Description of the task :: Reprint the entire listing exactly.

↓↓↓

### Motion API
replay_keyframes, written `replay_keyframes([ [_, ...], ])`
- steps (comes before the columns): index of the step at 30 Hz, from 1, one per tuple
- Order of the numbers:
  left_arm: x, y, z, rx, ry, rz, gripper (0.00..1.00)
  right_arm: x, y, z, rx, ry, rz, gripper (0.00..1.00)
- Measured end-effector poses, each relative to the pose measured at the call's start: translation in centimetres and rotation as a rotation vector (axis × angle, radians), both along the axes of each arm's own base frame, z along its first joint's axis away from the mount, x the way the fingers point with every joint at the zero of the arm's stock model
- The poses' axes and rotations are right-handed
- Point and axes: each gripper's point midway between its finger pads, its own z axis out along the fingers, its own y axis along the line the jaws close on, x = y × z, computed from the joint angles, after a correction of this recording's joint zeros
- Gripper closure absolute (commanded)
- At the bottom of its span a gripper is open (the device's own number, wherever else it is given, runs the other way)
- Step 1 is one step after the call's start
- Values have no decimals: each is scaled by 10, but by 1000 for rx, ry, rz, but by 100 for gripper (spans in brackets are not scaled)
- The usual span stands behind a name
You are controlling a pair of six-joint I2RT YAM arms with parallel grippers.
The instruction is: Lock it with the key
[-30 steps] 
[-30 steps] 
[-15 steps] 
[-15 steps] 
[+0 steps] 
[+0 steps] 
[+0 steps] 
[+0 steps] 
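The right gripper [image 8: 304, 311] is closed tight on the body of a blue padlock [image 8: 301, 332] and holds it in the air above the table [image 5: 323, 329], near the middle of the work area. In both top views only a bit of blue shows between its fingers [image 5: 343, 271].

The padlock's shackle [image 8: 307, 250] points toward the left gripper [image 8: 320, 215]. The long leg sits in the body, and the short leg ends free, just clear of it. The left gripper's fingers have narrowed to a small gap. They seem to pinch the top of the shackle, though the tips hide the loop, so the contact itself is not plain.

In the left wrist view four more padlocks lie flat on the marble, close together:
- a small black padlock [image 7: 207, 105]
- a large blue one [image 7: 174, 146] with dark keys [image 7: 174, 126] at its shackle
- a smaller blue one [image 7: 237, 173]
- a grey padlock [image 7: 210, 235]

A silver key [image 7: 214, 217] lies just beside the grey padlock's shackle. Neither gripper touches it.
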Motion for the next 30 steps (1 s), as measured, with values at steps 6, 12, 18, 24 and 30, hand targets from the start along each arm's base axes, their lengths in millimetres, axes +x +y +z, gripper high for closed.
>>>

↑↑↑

Expected answer ::
### Motion API
replay_keyframes, written `replay_keyframes([ [_, ...], ])`
- steps (comes before the columns): index of the step at 30 Hz, from 1, one per tuple
- Order of the numbers:
  left_arm: x, y, z, rx, ry, rz, gripper (0.00..1.00)
  right_arm: x, y, z, rx, ry, rz, gripper (0.00..1.00)
- Measured end-effector poses, each relative to the pose measured at the call's start: translation in centimetres and rotation as a rotation vector (axis × angle, radians), both along the axes of each arm's own base frame, z along its first joint's axis away from the mount, x the way the fingers point with every joint at the zero of the arm's stock model
- The poses' axes and rotations are right-handed
- Point and axes: each gripper's point midway between its finger pads, its own z axis out along the fingers, its own y axis along the line the jaws close on, x = y × z, computed from the joint angles, after a correction of this recording's joint zeros
- Gripper closure absolute (commanded)
- At the bottom of its span a gripper is open (the device's own number, wherever else it is given, runs the other way)
- Step 1 is one step after the call's start
- Values have no decimals: each is scaled by 10, but by 1000 for rx, ry, rz, but by 100 for gripper (spans in brackets are not scaled)
- The usual span stands behind a name
You are controlling a pair of six-joint I2RT YAM arms with parallel grippers.
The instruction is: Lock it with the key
[-30 steps] 
[-30 steps] 
[-15 steps] 
[-15 steps] 
[+0 steps] 
[+0 steps] 
[+0 steps] 
[+0 steps] 
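The right gripper [image 8: 304, 311] is closed tight on the body of a blue padlock [image 8: 301, 332] and holds it in the air above the table [image 5: 323, 329], near the middle of the work area. In both top views only a bit of blue shows between its fingers [image 5: 343, 271].

The padlock's shackle [image 8: 307, 250] points toward the left gripper [image 8: 320, 215]. The long leg sits in the body, and the short leg ends free, just clear of it. The left gripper's fingers have narrowed to a small gap. They seem to pinch the top of the shackle, though the tips hide the loop, so the contact itself is not plain.

In the left wrist view four more padlocks lie flat on the marble, close together:
- a small black padlock [image 7: 207, 105]
- a large blue one [image 7: 174, 146] with dark keys [image 7: 174, 126] at its shackle
- a smaller blue one [image 7: 237, 173]
- a grey padlock [image 7: 210, 235]

A silver key [image 7: 214, 217] lies just beside the grey padlock's shackle. Neither gripper touches it.
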Motion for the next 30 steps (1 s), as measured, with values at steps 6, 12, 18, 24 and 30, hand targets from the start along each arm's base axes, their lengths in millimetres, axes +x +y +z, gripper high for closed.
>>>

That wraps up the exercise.